• [Exercise description]
Print the data exactly, leaving nothing out.
•••
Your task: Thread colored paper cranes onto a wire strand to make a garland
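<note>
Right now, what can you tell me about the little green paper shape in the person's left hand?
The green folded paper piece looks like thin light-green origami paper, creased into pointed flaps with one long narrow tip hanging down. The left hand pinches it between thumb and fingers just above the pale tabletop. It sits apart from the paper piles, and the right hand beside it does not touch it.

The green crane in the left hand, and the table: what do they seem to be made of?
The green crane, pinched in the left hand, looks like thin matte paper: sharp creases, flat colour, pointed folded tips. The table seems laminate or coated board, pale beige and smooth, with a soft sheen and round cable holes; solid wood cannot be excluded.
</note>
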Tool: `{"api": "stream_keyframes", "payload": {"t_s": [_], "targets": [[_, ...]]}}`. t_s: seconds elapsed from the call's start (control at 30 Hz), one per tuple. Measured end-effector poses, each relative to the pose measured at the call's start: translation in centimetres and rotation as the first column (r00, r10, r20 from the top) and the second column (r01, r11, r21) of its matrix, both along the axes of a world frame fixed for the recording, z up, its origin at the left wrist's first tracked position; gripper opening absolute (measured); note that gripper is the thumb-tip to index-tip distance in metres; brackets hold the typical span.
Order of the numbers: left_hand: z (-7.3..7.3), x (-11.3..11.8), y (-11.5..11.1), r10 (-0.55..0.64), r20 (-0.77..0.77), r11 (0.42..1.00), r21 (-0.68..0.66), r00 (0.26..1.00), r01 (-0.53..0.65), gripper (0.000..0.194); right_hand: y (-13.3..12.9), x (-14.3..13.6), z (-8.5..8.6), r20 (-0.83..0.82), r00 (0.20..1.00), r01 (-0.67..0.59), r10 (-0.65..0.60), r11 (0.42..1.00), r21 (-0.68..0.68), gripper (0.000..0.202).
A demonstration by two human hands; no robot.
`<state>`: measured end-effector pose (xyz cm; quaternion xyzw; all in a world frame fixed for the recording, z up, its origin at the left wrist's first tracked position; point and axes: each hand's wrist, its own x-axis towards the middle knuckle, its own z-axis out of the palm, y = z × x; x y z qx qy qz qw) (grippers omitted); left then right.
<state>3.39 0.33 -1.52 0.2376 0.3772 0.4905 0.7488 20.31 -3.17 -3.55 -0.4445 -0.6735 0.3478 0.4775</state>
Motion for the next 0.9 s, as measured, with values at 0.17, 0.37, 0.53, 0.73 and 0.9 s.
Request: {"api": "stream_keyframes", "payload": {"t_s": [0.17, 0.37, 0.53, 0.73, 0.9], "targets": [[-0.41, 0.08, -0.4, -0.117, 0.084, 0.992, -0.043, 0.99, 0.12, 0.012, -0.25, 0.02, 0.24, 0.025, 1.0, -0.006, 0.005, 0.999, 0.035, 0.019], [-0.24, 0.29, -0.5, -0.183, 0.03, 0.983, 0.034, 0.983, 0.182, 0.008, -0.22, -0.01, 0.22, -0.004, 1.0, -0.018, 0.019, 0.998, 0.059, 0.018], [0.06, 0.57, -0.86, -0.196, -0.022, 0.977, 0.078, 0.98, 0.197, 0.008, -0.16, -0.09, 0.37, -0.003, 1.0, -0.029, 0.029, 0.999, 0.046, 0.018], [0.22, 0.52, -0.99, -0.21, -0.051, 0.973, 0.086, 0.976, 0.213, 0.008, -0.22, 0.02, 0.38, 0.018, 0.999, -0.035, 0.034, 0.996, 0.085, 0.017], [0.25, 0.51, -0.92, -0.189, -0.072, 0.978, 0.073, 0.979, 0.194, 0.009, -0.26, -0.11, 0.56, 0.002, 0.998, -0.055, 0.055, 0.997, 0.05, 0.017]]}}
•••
• [Answer space]
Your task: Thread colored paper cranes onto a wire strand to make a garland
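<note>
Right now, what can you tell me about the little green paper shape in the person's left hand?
The green folded paper piece looks like thin light-green origami paper, creased into pointed flaps with one long narrow tip hanging down. The left hand pinches it between thumb and fingers just above the pale tabletop. It sits apart from the paper piles, and the right hand beside it does not touch it.

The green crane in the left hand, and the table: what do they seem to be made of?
The green crane, pinched in the left hand, looks like thin matte paper: sharp creases, flat colour, pointed folded tips. The table seems laminate or coated board, pale beige and smooth, with a soft sheen and round cable holes; solid wood cannot be excluded.
</note>
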Tool: `{"api": "stream_keyframes", "payload": {"t_s": [_], "targets": [[_, ...]]}}`. t_s: seconds elapsed from the call's start (control at 30 Hz), one per tuple. Measured end-effector poses, each relative to the pose measured at the call's start: translation in centimetres and rotation as the first column (r00, r10, r20 from the top) and the second column (r01, r11, r21) of its matrix, both along the axes of a world frame fixed for the recording, z up, its origin at the left wrist's first tracked position; gripper opening absolute (measured); note that gripper is the thumb-tip to index-tip distance in metres; brackets hold the typical span.
Order of the numbers: left_hand: z (-7.3..7.3), x (-11.3..11.8), y (-11.5..11.1), r10 (-0.55..0.64), r20 (-0.77..0.77), r11 (0.42..1.00), r21 (-0.68..0.66), r00 (0.26..1.00), r01 (-0.53..0.65), gripper (0.000..0.194); right_hand: y (-13.3..12.9), x (-14.3..13.6), z (-8.5..8.6), r20 (-0.83..0.82), r00 (0.20..1.00), r01 (-0.67..0.59), r10 (-0.65..0.60), r11 (0.42..1.00), r21 (-0.68..0.68), gripper (0.000..0.202).
A demonstration by two human hands; no robot.
`<state>`: measured end-effector pose (xyz cm; quaternion xyzw; all in a world frame fixed for the recording, z up, its origin at the left wrist's first tracked position; point and axes: each hand's wrist, its own x-axis towards the middle knuckle, its own z-axis out of the palm, y = z × x; x y z qx qy qz qw) (grippers omitted); left then right.
<state>3.39 0.33 -1.52 0.2376 0.3772 0.4905 0.7488 20.31 -3.17 -3.55 -0.4445 -0.6735 0.3478 0.4775</state>
Motion for the next 0.9 s, as measured, with values at 0.17, 0.37, 0.53, 0.73 and 0.9 s.
Request: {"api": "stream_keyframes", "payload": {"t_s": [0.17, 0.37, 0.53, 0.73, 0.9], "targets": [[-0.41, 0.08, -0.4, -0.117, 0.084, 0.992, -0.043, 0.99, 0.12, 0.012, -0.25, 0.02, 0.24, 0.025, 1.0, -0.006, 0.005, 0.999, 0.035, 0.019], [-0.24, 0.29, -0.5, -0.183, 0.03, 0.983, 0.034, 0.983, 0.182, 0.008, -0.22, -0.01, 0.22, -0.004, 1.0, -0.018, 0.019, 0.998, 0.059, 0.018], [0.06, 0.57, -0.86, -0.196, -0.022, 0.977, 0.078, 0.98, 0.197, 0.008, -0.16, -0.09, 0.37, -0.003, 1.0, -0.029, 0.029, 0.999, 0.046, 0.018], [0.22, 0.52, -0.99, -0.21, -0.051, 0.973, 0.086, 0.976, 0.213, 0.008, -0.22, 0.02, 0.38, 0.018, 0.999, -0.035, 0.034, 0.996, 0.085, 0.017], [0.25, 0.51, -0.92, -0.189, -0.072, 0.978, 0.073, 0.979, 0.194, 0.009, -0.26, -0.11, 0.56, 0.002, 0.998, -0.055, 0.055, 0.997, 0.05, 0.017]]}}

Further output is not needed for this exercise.